We want reasonable discretion to be exercised on these matters. Everyone believes in fairness, at least the non-teachers do. 
Have teachers been straightened out? Maybe. Who doesn't want to like teachers? I certainly want to like them. In the '60s and into the '70s, they made their courses too hard, gave out too much homework. 
It was assumed in those days that kids hated school and would click their heels together when learning of a canceled school day in winter. Over time I sensed attitudes changing. It seemed that kids started looking forward to school in the fall. 
We used to talk about "summer vacation." Has that term faded away? I mean, because summer isn't really vacation, not when you realize all the structured activities for kids. "All I feel is 68 years old" and I remember when summer was a time to be idle, to enjoy being idle and then to confront some of the boredom that went along with that. Boys my age could get into trouble. Parents didn't seem to supervise their kids well enough. 
Those were Cold War times: us vs. the Russians. The threat may have been blown way out of proportion by an education establishment across America that was simply trying to feel its own importance. Wink, wink: pay the education people more. So teacher unions got so powerful in places, they irritated the hell out of nearly everyone. 

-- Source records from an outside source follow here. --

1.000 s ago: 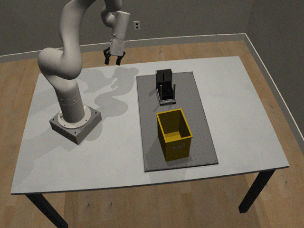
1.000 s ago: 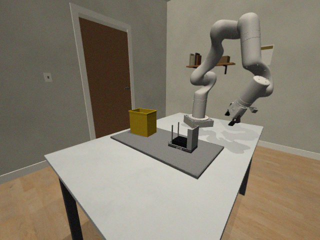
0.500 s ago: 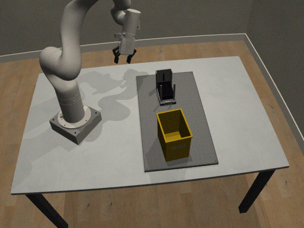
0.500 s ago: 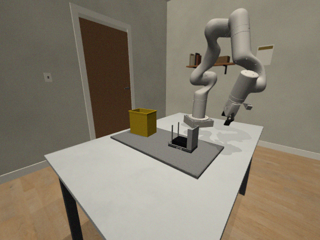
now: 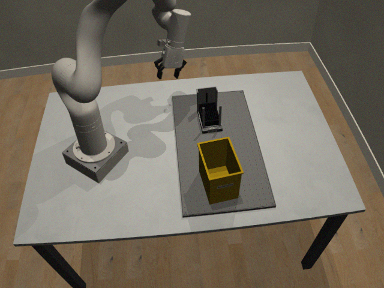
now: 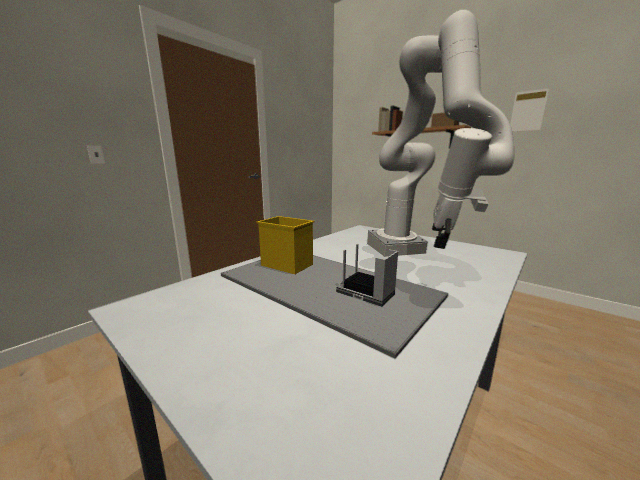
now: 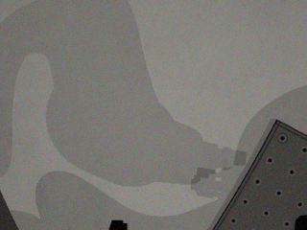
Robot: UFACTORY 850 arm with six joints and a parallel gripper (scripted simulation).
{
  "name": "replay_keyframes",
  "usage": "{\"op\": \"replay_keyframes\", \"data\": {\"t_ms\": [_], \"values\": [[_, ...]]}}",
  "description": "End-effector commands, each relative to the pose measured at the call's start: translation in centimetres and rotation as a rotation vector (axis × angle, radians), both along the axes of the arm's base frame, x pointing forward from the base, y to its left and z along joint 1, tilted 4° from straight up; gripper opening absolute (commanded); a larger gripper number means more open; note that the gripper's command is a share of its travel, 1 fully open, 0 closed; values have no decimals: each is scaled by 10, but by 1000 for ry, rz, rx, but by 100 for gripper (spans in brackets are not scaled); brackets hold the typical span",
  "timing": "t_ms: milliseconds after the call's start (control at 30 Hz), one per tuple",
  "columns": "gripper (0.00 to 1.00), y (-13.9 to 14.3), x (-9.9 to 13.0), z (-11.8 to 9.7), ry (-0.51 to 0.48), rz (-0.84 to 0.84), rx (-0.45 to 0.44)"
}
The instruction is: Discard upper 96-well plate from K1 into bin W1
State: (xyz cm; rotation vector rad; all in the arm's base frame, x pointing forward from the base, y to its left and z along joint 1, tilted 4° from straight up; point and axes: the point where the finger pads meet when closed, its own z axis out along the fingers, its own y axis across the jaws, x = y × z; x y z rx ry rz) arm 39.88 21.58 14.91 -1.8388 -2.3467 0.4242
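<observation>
The stack rack K1 (image 5: 208, 108) (image 6: 376, 276) stands on the grey perforated board (image 5: 248, 149) (image 6: 320, 299) (image 7: 273, 192), with a tall back wall and thin posts. A black 96-well plate (image 5: 211, 117) (image 6: 359, 282) lies in it on top; the lower plate is hidden beneath it. The yellow plastics bin W1 (image 5: 221, 173) (image 6: 285, 242) stands upright on the board's near end, empty. My gripper (image 5: 169, 71) (image 6: 442, 237) is open and empty, hanging high above the table's far edge, behind and left of the rack. The wrist view shows only the table, shadows and the board's corner.
The arm's base (image 5: 95, 155) (image 6: 397, 241) sits on the white table (image 5: 309, 139) (image 6: 258, 387) left of the board. A door and a wall shelf stand behind the table.
</observation>
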Motion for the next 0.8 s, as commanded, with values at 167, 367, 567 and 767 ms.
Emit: {"op": "replay_keyframes", "data": {"t_ms": [167,367,567,767], "values": [[100,-20,27,11,-61,-78,41],[100,-39,49,21,-127,-156,76],[100,-52,62,27,-127,-156,76],[100,-74,81,37,-196,-234,103]]}}
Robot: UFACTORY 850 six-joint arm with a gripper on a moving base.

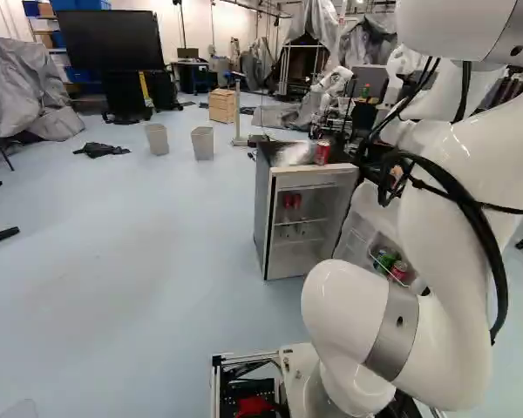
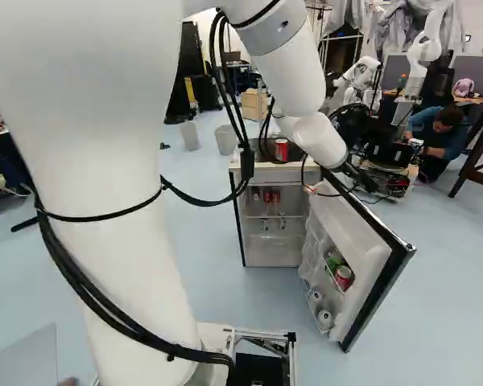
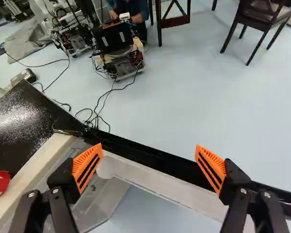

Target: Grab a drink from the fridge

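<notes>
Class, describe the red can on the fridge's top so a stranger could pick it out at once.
Find the small fridge with its door swung open. On its black top stands the red can. It is the only can up there; the other red drinks are lower, inside the fridge and in the door.

Pale blue floor (image 1: 139, 252), white walls (image 1: 216, 22), dark wooden chair (image 3: 264, 14), wooden drawer cabinet (image 1: 222, 105)
</notes>
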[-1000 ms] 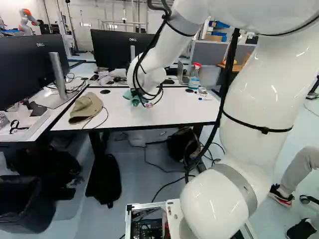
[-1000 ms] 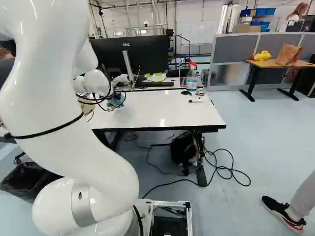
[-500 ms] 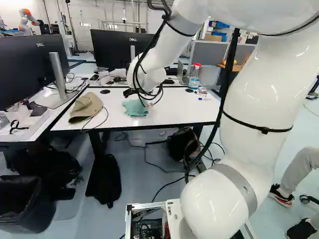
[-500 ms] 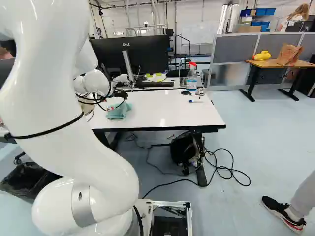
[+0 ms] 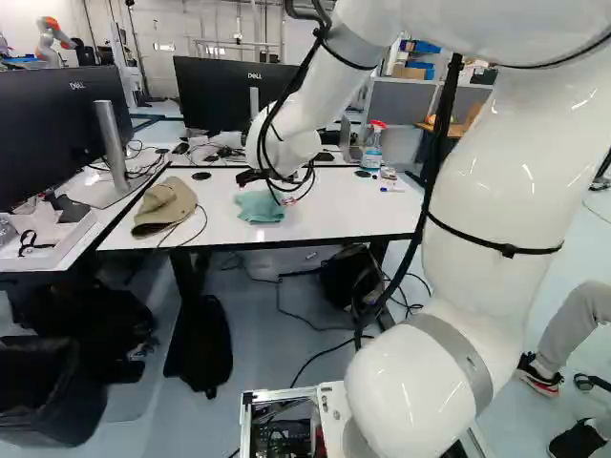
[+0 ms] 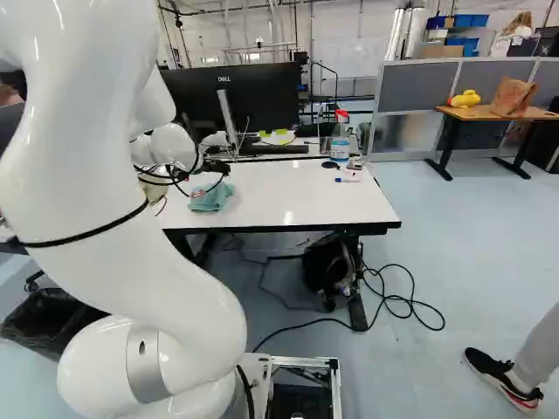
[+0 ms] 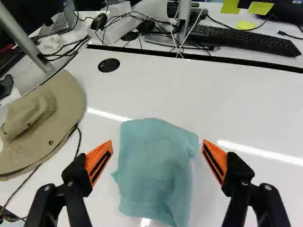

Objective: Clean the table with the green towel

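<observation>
Towel (image 7: 154, 165), pale blue-green, lightly creased, uneven at the edges, lying on white table (image 7: 236, 104); fingers (image 7: 96, 157) spread apart

Towel (image 7: 154, 165), blue-green, one: lies loosely spread, creased, uneven at its edges, on the surface (image 6: 306, 192), white, glossy, dark-edged.
</observation>
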`<state>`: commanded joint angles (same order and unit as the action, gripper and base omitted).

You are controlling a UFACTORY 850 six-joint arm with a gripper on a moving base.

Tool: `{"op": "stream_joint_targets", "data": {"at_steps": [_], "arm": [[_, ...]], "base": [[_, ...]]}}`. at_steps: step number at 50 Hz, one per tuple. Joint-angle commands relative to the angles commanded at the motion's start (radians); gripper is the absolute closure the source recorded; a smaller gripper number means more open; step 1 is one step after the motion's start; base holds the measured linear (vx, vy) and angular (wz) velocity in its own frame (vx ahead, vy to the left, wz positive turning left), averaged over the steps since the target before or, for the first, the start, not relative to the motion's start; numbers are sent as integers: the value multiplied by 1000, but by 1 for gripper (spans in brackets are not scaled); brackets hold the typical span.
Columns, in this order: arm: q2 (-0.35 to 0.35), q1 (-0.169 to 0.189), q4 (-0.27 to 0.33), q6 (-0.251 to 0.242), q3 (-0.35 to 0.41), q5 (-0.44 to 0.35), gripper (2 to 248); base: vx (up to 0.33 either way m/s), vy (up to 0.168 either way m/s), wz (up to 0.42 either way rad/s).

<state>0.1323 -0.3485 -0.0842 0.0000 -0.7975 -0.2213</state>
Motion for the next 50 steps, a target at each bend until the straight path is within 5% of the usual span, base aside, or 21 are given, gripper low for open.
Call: {"op": "stream_joint_targets", "data": {"at_steps": [50], "arm": [[-64, 155, 0, 0, 70, 0, 3]], "base": [[0, 0, 0]]}}
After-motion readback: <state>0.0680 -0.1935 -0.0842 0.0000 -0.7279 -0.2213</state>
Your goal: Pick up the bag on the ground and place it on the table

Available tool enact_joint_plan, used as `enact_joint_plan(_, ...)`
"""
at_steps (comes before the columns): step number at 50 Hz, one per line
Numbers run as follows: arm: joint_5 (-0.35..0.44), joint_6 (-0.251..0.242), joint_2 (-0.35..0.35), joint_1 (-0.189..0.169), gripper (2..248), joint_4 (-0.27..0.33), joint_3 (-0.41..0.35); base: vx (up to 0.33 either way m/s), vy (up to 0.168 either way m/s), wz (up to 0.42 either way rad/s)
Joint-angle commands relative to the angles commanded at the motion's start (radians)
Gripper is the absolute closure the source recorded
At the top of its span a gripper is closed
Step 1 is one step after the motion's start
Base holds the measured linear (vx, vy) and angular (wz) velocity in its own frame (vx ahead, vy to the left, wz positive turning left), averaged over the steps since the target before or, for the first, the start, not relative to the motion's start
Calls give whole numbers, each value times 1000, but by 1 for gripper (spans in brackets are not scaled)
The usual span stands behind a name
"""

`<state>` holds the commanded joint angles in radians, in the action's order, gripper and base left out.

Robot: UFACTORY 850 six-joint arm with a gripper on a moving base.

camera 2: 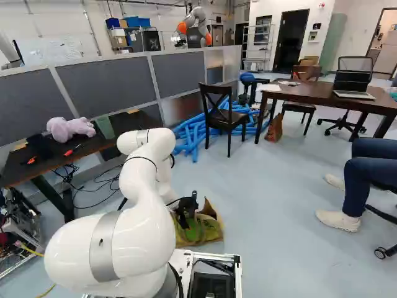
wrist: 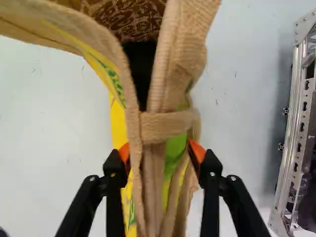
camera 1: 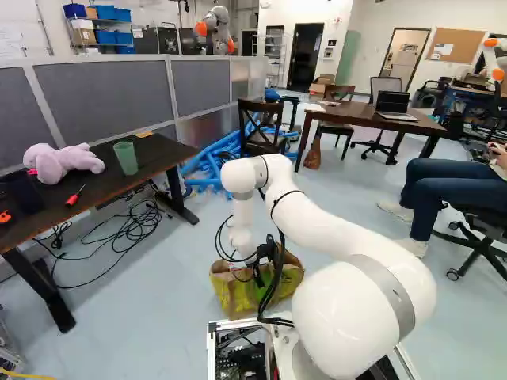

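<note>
Clamps the burlap tote bag (camera 1: 230, 297) by its upper rims with the black gripper (camera 2: 185, 218), pressing orange pads (wrist: 197, 150) against it from two sides. Appears to stand upright on the floor (camera 1: 158, 293), just ahead of the metal base frame (wrist: 295, 128). Points its mouth upward, with a long axis running roughly parallel to the near frame rail. In the wrist view, stretches ahead from between the fingers of the gripper (wrist: 160, 157). Reveals only there a narrow dark gap in the mouth, a burlap strap (wrist: 165, 125) across the rims and a brown patterned surface (wrist: 129, 16); cannot be told as lining or contents. On the black desk (camera 1: 156, 153), has a green cup (camera 1: 127, 157) beside a lilac plush toy (camera 1: 63, 163); cannot tell the cup's contents. Has a brown bag (camera 2: 274, 129) near a leg of the dark wood table (camera 2: 299, 91). Includes, only in the left base view, another robot (camera 1: 498, 75) at the right edge.
</note>
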<state>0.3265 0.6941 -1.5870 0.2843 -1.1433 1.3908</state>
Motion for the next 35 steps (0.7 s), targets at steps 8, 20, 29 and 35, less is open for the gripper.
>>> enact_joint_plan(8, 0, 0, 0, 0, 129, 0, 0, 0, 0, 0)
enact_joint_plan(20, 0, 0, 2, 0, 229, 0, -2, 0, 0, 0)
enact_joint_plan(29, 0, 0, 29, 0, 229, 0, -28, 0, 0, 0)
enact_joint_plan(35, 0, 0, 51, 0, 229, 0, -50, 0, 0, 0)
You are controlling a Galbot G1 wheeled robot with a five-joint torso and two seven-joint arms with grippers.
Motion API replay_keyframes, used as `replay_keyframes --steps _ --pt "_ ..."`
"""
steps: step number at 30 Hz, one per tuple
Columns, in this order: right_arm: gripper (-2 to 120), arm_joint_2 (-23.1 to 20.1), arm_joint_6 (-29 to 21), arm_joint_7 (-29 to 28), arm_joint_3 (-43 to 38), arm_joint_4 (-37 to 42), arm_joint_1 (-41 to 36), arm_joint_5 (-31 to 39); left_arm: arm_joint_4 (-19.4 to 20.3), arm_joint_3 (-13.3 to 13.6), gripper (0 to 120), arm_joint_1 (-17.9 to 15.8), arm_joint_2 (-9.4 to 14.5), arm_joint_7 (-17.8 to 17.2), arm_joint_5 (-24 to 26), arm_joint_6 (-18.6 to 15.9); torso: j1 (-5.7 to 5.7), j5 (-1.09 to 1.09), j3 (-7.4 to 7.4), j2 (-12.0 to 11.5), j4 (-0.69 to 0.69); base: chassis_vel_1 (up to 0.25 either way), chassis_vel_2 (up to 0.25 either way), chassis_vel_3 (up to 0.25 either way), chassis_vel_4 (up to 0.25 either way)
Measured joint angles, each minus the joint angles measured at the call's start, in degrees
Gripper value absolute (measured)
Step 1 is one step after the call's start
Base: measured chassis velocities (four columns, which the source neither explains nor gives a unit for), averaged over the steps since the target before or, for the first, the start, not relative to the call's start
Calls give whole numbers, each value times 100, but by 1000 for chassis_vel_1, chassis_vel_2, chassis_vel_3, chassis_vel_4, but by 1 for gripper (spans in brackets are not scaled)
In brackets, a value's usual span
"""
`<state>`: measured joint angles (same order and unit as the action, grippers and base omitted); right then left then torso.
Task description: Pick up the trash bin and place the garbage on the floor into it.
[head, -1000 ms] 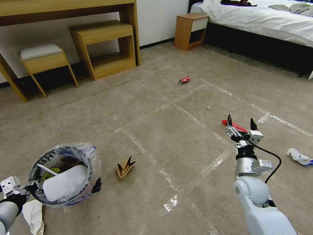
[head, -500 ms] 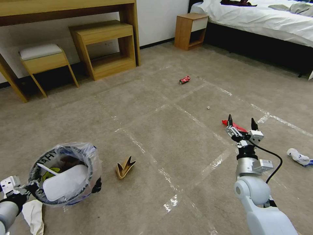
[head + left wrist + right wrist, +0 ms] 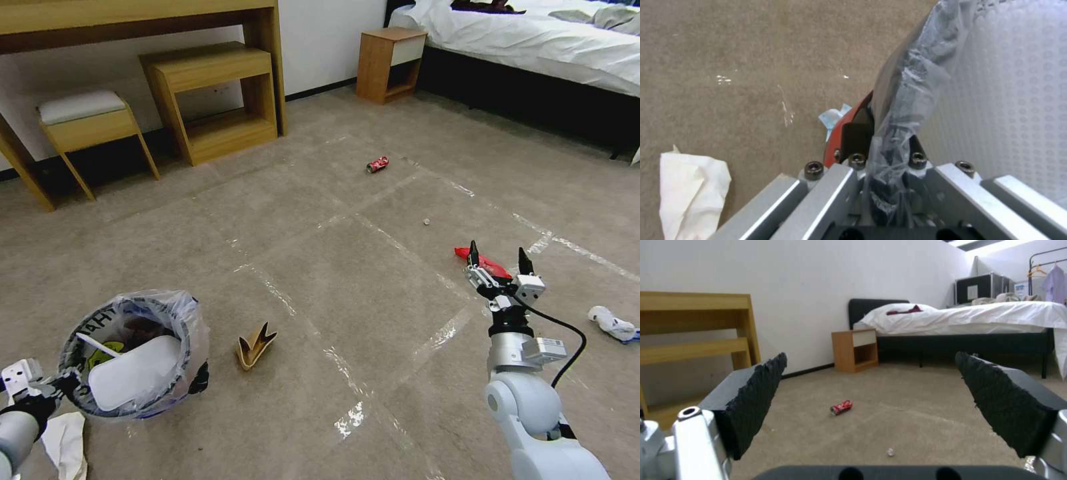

So, our school board "didn't want to settle" with the teachers? The teachers should have all been told to take a flying leap. We could only imagine that. An ossified education system could be put in the same category as crime, death and taxes. 
With time the preferred attitude did in fact break through. Maybe it started with the election of Ronald Reagan in 1980. "Open enrollment" came along in Minnesota. Was that the main catalyst? Injecting some competitive pressures? Until then our education system seemed a lot like the military. Bulky (to be sure) and unaccountable. 
It took years for the public to push back appropriately on the Vietnam war. For a long time our leadership class felt we could fight any war like we were fighting WWII all over again. Such a glorious war, WWII. Except, so much of that is myth. Myth springing from war. How come we didn't give the Soviets their due when it came to crushing the Nazis? The Nazis feared the Red Army more than they feared us. Movies showered us with images of the good guy U.S. soldiers killing Nazis who in most cases were typical scared young men doing what their government required, and influenced by propaganda. 
"Sputnik" (wiki)
We all ended up scared of "Sputnik" up in the sky. Hence, our public schools became places of academic rigors beyond what many students would find practical for their needs. Leave the kids alone who appear headed to "ordinary" occupations, and while we're at it, let's not consider them "ordinary" at all. It's just life - getting through life. Some real pride ought to be instilled. 
Let's really try to value the high school diploma and not suggest that college is essential. For a few students it will be. For the rest, knock it off and just get them well-grounded with reading, writing and arithmetic. I sure could have used that sense. But I'm 68 and beyond mapping out anything for my life. 
"All I feel is 68 years old." I can relate to the late Mark Felt who was the secretive source in Watergate. 
We really ought to make sure our kids learn cursive handwriting. Why not? I learned my penmanship at the old Longfellow Elementary School, west Morris. I learned it way back in the second grade. I use it every day.
 
Addendum: Lois Burnes was the school board member who wrote a simple rebuttal to the teachers at the time I got the letter I write about here. Ah, "community leader." There would come a time when the teachers/coaches did not want me to be a "community leader." But I always tried to see clearly. I am a Watergate era journalist.